Exercise details:
Search the entries for the word "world" and return every line where it is found.

(Data extracted from a collection)

*** Begin section ***

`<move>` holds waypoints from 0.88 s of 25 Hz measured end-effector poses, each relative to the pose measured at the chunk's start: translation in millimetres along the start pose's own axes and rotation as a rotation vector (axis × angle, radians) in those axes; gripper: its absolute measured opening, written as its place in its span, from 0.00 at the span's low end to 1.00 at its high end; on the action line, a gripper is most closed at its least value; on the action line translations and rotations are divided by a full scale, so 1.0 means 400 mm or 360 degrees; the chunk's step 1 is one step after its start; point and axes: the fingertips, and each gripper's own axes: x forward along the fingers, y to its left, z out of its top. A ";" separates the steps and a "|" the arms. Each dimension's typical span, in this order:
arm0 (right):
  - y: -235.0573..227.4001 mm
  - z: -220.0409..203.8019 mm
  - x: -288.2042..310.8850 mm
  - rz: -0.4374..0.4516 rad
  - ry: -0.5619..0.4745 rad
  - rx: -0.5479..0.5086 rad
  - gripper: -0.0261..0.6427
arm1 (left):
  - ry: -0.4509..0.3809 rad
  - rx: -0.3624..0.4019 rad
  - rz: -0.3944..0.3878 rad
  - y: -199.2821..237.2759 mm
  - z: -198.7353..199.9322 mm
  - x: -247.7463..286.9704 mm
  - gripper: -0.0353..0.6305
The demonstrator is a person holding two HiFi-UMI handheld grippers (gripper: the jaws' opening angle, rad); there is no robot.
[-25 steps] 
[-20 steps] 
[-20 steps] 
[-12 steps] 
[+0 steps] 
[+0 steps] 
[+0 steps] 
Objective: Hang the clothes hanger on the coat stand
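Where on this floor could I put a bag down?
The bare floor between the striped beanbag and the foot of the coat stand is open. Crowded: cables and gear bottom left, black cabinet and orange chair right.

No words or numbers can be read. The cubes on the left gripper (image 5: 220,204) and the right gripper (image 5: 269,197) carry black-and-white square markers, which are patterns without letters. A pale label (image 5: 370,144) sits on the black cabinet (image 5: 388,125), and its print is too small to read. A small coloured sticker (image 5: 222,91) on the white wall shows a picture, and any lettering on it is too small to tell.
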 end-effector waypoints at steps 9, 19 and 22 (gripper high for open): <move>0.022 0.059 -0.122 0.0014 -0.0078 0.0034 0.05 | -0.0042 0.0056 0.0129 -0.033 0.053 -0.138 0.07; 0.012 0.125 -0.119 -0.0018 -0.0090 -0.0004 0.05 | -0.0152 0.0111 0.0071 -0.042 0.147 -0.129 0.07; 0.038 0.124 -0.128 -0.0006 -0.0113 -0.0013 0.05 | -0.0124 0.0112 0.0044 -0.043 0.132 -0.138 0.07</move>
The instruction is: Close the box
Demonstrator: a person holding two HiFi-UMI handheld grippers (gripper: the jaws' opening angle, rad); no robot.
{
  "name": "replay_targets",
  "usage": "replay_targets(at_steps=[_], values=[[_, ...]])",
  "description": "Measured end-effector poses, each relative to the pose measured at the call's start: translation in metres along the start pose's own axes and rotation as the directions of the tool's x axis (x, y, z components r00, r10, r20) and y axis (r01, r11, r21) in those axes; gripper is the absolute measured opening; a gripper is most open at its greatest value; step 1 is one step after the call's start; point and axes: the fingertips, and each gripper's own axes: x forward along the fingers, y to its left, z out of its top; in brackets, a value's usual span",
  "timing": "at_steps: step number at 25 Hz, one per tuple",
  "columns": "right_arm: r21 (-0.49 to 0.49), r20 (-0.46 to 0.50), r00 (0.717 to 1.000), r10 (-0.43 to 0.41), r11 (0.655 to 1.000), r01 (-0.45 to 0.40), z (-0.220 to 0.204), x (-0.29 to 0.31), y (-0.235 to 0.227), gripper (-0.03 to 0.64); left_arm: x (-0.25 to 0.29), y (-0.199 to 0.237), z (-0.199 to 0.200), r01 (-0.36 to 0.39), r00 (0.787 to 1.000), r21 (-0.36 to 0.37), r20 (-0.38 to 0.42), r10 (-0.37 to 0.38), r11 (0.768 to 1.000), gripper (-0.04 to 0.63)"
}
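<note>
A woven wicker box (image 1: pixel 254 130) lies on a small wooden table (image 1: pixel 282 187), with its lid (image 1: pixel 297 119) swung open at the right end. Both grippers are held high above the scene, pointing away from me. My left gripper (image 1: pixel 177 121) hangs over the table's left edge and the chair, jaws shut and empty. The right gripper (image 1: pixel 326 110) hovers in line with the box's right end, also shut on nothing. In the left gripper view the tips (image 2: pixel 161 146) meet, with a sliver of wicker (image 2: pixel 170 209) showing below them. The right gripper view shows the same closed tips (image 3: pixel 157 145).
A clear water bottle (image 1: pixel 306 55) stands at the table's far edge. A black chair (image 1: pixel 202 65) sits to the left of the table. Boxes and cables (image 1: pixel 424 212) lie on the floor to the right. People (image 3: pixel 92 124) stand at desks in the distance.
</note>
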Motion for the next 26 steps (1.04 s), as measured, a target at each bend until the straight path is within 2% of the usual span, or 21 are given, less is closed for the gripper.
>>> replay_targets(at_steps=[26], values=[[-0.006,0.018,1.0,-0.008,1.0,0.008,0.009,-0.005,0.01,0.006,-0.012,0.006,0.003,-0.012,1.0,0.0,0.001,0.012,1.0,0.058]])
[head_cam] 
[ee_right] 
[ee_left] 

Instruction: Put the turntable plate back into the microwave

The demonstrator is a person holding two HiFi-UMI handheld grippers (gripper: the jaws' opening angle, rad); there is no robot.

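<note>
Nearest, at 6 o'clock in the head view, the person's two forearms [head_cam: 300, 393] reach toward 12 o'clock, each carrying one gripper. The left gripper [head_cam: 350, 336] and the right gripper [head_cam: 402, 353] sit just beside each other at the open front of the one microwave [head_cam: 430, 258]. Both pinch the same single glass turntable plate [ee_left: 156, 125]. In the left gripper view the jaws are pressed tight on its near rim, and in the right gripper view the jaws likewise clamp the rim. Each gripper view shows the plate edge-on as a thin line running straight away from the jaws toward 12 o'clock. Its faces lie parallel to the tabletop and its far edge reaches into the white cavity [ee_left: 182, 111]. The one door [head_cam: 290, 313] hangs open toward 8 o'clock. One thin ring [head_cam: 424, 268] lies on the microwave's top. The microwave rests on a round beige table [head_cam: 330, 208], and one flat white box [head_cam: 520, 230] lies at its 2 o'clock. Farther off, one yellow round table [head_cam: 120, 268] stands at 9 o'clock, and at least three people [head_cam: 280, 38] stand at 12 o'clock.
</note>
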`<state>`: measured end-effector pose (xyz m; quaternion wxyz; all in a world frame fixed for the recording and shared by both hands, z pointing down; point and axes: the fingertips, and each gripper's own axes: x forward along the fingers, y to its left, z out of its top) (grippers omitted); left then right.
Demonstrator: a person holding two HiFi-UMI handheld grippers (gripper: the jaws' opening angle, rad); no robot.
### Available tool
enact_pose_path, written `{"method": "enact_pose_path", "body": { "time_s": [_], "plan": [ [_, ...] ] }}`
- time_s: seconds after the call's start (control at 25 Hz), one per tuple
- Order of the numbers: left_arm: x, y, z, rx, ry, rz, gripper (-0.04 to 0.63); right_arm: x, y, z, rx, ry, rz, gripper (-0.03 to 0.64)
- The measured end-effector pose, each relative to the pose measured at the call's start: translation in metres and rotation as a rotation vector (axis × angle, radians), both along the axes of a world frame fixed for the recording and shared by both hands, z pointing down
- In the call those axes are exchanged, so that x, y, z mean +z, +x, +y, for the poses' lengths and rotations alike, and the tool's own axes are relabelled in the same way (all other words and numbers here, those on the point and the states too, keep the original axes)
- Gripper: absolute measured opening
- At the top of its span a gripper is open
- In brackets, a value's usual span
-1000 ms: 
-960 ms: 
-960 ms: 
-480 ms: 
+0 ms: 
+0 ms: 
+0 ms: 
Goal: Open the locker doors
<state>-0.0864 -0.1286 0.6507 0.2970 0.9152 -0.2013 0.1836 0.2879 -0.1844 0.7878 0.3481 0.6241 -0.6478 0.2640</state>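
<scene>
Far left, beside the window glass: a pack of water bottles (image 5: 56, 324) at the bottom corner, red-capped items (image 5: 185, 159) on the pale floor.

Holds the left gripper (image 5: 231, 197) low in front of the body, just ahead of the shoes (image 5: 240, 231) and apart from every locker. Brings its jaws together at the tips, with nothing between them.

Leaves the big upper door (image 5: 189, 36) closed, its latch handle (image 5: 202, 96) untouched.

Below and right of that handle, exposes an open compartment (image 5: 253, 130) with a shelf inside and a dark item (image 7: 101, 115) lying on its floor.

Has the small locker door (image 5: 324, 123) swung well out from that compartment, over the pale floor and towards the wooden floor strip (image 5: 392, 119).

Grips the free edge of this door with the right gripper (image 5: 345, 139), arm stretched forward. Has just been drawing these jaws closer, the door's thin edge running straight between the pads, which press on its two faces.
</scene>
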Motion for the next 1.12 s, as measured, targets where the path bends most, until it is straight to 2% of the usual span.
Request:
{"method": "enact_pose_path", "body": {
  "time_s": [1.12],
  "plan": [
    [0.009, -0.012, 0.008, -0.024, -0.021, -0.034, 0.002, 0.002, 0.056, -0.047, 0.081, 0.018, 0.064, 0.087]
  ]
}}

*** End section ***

Result of this task:
`<state>`: measured end-effector pose (xyz m; quaternion wxyz; all in a world frame fixed for the recording and shared by both hands, z pointing down; point and axes: the fingertips, and each gripper's own axes: x forward along the fingers, y to its left, z out of its top) (grippers omitted); left then right.
- The measured end-effector pose, each relative to the pose measured at the call's start: translation in metres and rotation as a rotation vector (axis × angle, radians), both along the axes of a world frame fixed for the recording and shared by both hands, z pointing down

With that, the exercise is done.